Exercise directions:
Reproduce exactly, from the data that follows, the line with "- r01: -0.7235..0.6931", the line with "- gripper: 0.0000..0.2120", and every line that lies between them.

:: Records supplied ::

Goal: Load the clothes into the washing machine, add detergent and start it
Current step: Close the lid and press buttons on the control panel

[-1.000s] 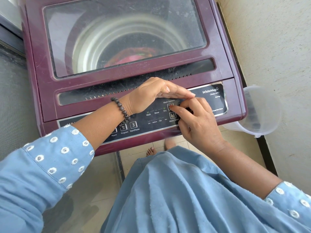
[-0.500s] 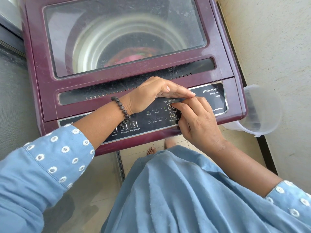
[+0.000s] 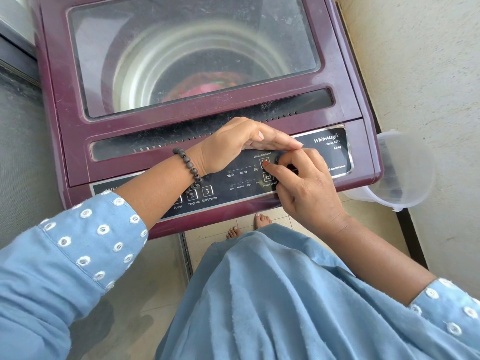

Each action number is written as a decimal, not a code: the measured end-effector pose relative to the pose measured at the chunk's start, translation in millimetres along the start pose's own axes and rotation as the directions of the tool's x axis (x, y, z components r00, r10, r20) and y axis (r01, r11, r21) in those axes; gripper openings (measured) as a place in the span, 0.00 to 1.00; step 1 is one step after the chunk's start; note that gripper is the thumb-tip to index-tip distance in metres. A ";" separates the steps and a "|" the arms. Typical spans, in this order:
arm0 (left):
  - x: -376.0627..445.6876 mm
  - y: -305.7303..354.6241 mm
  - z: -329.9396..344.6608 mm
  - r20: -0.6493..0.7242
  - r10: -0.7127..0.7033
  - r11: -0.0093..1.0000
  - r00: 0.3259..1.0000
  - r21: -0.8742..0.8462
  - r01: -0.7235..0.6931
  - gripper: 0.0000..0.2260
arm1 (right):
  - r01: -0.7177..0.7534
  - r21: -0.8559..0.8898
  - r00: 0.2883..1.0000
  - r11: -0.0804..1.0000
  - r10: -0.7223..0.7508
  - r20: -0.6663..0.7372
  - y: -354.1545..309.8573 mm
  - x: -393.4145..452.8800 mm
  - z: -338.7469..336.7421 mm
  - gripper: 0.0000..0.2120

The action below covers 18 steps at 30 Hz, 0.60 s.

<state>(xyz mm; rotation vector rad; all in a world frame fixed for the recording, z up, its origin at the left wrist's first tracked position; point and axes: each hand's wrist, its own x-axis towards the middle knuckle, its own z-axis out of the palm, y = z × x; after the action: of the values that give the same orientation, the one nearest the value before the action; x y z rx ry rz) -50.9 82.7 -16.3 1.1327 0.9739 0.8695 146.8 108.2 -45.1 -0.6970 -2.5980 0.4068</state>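
The maroon top-load washing machine [image 3: 78, 152] stands in front of me with its glass lid [image 3: 194, 61] closed. Pink and red clothes [image 3: 202, 89] lie at the bottom of the drum, seen through the glass. My left hand [image 3: 233, 144] arches over the dark control panel [image 3: 241, 183], fingers straight and together, touching the panel's top edge. My right hand [image 3: 309, 188] has its fingers curled, and one fingertip presses the square Wash Options button [image 3: 264, 161]. The Start/Pause button [image 3: 207, 191] lies uncovered further left.
A clear plastic container [image 3: 405, 172] sits tilted between the machine's right side and the rough wall [image 3: 428, 74]. My bare feet [image 3: 262, 220] stand on tiles close to the machine's front. A dark frame [image 3: 15, 48] runs along the left.
My right fingertip has shifted slightly around the Wash Options button. My left hand has stayed arched over the panel.
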 end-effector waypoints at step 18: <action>-0.6 3.9 0.4 0.000 -0.030 0.999 1.000 0.016 0.030 0.25 | -0.022 -0.012 1.000 1.000 0.022 -0.004 -1.1 -2.0 1.6 0.16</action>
<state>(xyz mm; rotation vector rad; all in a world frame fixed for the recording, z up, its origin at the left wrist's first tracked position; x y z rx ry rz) -51.1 82.9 -12.4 1.1290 0.9962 0.8391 147.2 106.0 -46.7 -0.7304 -2.5930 0.3960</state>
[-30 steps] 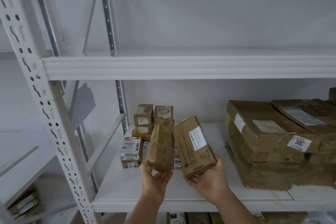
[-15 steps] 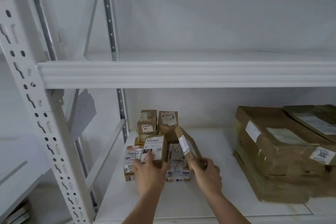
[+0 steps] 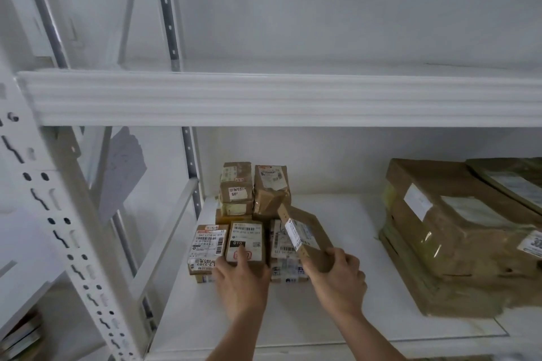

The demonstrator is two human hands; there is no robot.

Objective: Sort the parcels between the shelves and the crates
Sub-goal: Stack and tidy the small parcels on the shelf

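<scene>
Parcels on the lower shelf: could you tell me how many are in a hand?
2. The left hand holds the upright parcel at the cluster's front; the right hand grips the tilted parcel beside it. No other looks held.

Two hands are in view, the left hand (image 3: 239, 281) and the right hand (image 3: 337, 275), and each rests on one small parcel. Small brown parcels (image 3: 246, 243) clustered at the left of the lower shelf (image 3: 337, 328) number about nine, the rear stack being partly hidden. Two shelf boards show, and at least two large parcels (image 3: 457, 240) lie at right.
</scene>
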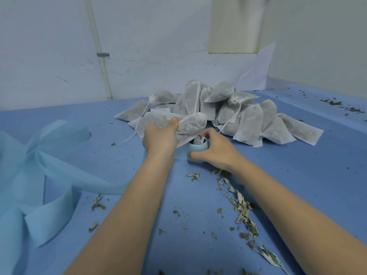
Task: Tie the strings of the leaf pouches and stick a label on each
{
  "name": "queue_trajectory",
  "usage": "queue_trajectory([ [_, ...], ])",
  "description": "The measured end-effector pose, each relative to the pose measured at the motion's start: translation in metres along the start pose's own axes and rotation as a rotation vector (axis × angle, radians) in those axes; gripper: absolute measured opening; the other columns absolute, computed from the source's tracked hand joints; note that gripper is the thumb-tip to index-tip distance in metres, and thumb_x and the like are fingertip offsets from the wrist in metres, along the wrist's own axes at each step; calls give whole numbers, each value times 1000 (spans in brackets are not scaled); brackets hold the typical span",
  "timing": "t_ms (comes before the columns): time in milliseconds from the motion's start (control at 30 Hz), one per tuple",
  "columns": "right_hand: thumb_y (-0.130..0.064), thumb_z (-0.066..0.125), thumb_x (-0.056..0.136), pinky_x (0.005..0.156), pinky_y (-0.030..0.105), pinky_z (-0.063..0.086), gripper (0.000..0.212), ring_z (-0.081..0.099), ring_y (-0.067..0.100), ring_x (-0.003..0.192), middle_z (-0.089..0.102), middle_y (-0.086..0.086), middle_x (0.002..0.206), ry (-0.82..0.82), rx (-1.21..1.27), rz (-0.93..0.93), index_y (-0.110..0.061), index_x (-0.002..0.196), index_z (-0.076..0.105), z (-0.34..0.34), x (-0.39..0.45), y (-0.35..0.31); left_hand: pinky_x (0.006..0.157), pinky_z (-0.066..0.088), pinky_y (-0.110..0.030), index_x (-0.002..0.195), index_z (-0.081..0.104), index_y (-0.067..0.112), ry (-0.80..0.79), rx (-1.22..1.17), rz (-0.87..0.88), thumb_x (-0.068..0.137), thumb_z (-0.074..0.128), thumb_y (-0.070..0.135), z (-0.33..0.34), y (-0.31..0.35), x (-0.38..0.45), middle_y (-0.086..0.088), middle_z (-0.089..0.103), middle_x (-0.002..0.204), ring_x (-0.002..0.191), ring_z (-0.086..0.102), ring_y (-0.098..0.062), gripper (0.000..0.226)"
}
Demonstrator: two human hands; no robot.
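The left hand (159,135) grips one white pouch (190,126) around its middle, thumb on top, holding it just above a roll of light blue tape (195,150). The right hand (213,150) is curled over that roll, fingers on its rim. Right behind sits a heap of filled pouches (238,112) with loose strings hanging out. Dried leaf bits (241,207) are scattered over the blue surface (297,185), and a long strip of pale blue fabric (49,171) loops around on the left.
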State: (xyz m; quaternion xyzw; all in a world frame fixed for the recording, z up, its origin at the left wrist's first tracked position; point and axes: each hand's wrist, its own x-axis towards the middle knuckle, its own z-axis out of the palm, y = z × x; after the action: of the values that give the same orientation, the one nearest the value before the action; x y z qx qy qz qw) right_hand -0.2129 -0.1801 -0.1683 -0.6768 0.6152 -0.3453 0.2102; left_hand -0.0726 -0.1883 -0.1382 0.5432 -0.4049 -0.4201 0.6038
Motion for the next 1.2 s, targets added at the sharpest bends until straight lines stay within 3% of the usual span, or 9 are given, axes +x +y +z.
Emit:
queue_trajectory([
  [100,-36,77,68,61,21,43,55,54,7,82,58,-4,99,3,3,26,-19,108,44,4,-2,-1,78,40,-24,119,59,11,79,169,47,89,60,34,0,-3,-2,-8,62,119,109,56,-26,39],
  [200,-37,79,70,57,13,37,56,51,0,81,55,-10,96,22,25,14,-20,110,44,7,-3,-5,78,37,-25,117,59,10,64,247,114,90,58,35,2,-2,-4,-8,62,119,110,55,-26,37],
  [333,-41,87,64,79,21,45,74,58,9,101,61,-8,114,14,130,28,-18,124,50,6,-7,-6,70,28,-21,112,57,6,59,341,182,92,56,34,4,0,-8,-10,62,117,111,52,-26,35],
  [433,-36,84,69,73,15,44,71,61,4,95,62,-11,112,-54,204,75,-24,129,48,-2,-14,-4,61,22,-20,110,56,4,59,377,202,93,55,34,3,1,-10,-12,61,116,109,52,-27,34],
  [500,-20,78,77,79,23,51,65,66,10,89,63,-7,116,-91,261,104,-22,135,47,-9,-18,2,61,21,-19,112,55,4,60,390,205,93,54,33,3,1,-9,-13,60,118,111,51,-28,35],
  [667,-10,74,81,85,35,57,29,71,13,76,74,-4,98,-34,347,49,-26,105,69,-13,-24,10,61,21,-18,114,54,5,54,391,191,94,54,34,1,1,-9,-12,59,121,113,51,-28,35],
  [833,-19,87,66,69,0,44,45,60,-17,67,65,-23,74,144,251,40,-14,108,73,-10,-19,14,62,22,-18,116,55,7,41,400,195,94,53,35,2,0,-7,-10,60,120,113,51,-27,35],
  [1000,-13,87,65,64,1,44,23,61,-15,64,63,-28,58,197,284,12,-25,81,75,-8,-21,14,61,22,-20,114,55,7,55,407,190,94,53,35,3,-1,-7,-9,61,117,110,52,-26,35],
  [1200,-16,88,63,62,4,46,24,62,-9,60,66,-23,57,257,294,5,-31,64,69,-6,-24,11,70,27,-22,113,55,7,62,382,173,93,53,35,2,-2,-8,-9,60,116,109,51,-26,34],
])
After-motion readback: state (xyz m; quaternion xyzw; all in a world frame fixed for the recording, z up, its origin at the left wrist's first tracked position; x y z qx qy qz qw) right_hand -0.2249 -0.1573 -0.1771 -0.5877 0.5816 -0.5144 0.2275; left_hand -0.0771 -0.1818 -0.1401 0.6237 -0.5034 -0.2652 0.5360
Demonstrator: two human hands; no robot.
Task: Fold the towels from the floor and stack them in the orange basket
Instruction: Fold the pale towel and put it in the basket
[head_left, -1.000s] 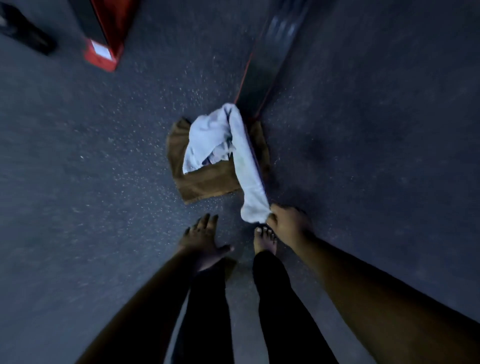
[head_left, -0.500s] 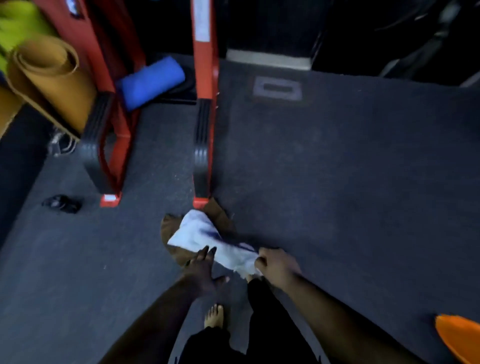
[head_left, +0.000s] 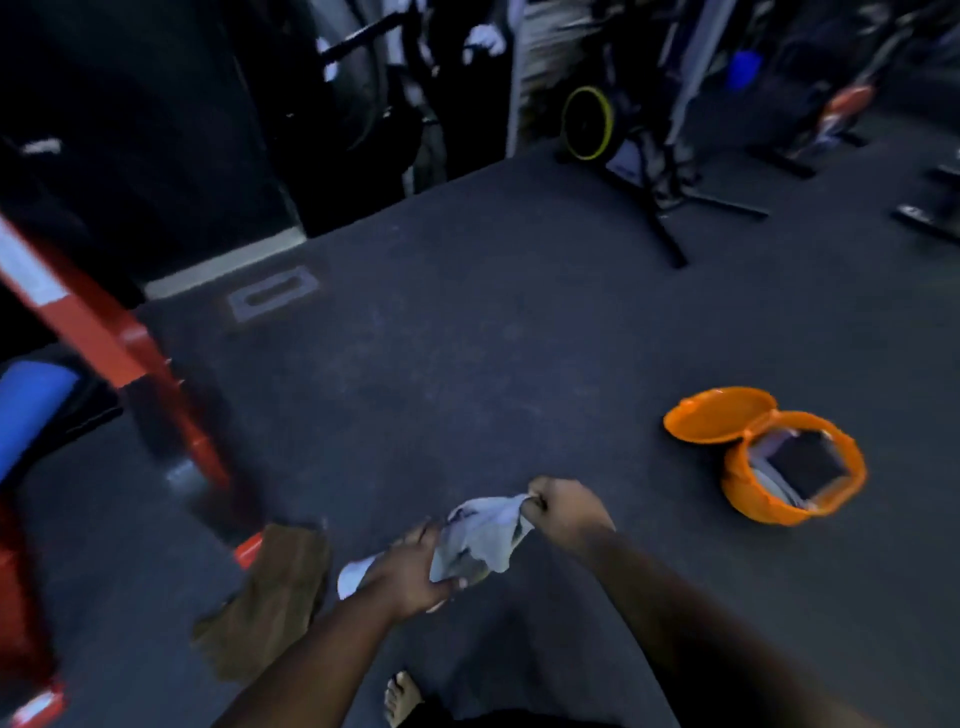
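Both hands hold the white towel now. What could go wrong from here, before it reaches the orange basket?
1. The white towel hangs bunched between the left hand and the right hand, so the fold may come out uneven.
2. The brown towel lies on the floor beside the bare foot; a step could catch on it.
3. The orange basket already holds folded items, so the stack may shift.

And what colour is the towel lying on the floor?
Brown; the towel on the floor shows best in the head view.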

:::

Exercise output:
  - r01: -0.7235..0.6931
  - gripper: 0.0000..0.2260
arm1 (right):
  - r01: -0.7177..0.7534
  - r21: -0.8559..0.8898
  - r00: 0.2883..1.0000
  - r11: -0.0804..1.0000
  - r10: -0.7223..0.7508
  - r20: -0.6663..0.7372
  - y: -354.1545..309.8573 mm
  - x: -393.4145..452.8800 mm
  - z: -338.7469..336.7421 mm
  - gripper: 0.0000..0.2120

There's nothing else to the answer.